Wow. You are amazing. So all these ups and downs are the liver acting up? How does one confirm that? Are there tests?
Dear Ann,
I’m so awfully sorry to see how mean others have been in flaming you for using the term “brittle.” If there is one thing in this world guaranteed to set me off it is the passing of judgment of others by narcissistic, pompous and arrogant self-satisfied pinheads. I wish I had a thicker skin than I do and could simply say to them “thank you for your opinion” and then forget about it.
I admire your curiosity and bravery in posing a challenging question to those of us who are afflicted by similar difficult experiences.

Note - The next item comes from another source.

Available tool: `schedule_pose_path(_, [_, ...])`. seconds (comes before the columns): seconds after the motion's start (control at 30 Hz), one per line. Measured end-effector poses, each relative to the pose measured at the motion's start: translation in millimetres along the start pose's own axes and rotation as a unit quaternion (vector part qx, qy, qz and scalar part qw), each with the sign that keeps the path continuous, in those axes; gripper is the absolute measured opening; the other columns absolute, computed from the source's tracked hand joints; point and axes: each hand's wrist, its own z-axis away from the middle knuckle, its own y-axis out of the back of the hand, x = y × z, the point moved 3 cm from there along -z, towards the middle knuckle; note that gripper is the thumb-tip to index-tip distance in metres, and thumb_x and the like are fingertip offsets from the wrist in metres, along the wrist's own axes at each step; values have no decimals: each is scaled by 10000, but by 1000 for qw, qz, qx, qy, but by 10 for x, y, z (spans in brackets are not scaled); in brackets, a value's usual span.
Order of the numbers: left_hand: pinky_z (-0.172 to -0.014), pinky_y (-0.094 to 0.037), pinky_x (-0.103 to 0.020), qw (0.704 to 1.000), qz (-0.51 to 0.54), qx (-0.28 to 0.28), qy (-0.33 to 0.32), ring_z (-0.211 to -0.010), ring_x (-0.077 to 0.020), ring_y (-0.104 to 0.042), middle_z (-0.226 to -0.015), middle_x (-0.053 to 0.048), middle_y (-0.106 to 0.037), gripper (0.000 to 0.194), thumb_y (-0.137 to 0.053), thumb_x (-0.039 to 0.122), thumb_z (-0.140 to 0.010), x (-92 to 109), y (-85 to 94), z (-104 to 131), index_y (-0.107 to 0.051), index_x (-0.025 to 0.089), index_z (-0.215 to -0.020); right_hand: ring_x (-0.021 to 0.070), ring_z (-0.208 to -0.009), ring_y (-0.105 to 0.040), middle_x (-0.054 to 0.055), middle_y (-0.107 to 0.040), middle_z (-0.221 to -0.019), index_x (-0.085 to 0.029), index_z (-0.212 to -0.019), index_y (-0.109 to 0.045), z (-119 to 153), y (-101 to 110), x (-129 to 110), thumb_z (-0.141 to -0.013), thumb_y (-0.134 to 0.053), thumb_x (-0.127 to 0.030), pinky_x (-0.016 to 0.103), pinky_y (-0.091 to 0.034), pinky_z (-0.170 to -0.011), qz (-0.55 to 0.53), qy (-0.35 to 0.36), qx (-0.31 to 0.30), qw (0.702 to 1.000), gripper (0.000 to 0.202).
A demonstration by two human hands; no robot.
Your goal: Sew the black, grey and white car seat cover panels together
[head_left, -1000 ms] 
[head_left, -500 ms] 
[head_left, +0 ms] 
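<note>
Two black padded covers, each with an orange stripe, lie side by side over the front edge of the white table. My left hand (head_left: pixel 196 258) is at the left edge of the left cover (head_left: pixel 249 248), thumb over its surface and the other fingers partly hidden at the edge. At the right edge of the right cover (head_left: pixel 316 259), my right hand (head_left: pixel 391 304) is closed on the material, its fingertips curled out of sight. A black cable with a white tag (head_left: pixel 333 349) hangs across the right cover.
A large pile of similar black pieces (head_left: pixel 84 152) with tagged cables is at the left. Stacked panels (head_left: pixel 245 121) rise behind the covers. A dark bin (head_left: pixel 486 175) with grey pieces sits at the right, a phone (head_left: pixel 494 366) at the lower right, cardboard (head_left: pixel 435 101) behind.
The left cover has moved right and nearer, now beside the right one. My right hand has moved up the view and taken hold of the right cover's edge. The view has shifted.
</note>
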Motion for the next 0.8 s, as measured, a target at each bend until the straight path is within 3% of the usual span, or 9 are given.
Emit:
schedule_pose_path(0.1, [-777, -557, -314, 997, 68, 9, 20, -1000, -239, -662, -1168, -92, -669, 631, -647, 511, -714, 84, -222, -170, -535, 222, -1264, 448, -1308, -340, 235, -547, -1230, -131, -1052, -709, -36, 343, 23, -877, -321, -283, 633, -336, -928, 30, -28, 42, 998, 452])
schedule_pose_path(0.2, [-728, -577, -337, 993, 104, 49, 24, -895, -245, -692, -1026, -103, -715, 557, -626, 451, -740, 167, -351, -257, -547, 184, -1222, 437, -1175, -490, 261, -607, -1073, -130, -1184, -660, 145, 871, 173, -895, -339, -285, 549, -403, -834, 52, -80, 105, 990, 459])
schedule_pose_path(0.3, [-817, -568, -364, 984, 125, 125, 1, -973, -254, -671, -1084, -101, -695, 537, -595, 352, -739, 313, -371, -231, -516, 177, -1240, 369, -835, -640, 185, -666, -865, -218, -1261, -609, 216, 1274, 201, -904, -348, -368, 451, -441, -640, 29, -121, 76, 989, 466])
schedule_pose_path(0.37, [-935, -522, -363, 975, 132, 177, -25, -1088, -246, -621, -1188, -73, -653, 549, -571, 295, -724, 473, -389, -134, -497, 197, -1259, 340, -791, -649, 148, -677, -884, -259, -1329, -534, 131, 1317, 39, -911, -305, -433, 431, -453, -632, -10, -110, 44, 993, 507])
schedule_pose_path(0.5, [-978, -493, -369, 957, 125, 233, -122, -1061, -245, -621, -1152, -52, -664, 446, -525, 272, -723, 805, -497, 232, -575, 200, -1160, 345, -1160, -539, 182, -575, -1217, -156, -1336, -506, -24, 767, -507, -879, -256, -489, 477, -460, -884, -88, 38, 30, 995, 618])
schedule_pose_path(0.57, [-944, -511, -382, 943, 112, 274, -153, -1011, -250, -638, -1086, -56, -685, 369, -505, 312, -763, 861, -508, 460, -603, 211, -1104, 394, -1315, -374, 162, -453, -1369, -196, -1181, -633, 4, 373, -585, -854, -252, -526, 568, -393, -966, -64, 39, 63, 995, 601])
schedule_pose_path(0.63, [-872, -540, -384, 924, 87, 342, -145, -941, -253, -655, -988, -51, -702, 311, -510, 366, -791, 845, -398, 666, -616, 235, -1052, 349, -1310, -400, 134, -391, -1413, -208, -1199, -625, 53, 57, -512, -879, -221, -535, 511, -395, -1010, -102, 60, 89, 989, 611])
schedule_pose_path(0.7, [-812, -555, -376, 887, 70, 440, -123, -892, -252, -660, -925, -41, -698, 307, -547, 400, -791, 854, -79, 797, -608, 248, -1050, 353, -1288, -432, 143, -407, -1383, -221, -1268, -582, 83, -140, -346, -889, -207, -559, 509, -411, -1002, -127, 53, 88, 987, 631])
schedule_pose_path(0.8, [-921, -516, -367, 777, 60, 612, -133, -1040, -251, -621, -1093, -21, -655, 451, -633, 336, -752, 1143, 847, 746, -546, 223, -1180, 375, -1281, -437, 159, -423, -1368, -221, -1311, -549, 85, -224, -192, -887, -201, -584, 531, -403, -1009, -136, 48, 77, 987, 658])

Thank you for raising this issue.
Regards,
-Tom
When I was first diagnosed I struggled like mad to achieve the BG goals dictated by my Endo. Sometimes I achieved them, but more often than not I didn’t. After some research, I blamed it on NPH variability. I then embarked on eliminating every possible variable in terms of diet (same menu the same time every day), exercise, moderating emotions, injection location and time of administration, etc. I even tested every hour on the hour. With that, the numbers were still all over the map (and my fingers were shredded).
Then I was lucky enough to try the 1st edition of the Dexcom and was stunned at how wildly the numbers bounced around. By that time I’d been on a pump for a few months and had (mistakenly) thought it would smooth things out. It did, but not as much as I would have desired.
About a year later, after some tests I found I had gastroparesis to the extent that my stomach was 3 times slower at emptying than it should have been. Slow stomach emptying=slower transfer of glucose from digestive system to blood stream. Hooray, I thought - finally an explanation. Then after talking extensively with a gastroenterologist I learned that as with all biological processes, there is variability, and that attempting to mechanically control them is quite a huge challenge - even for an MD.
The bottom line: he said to do the best you can, keep learning and keep trying.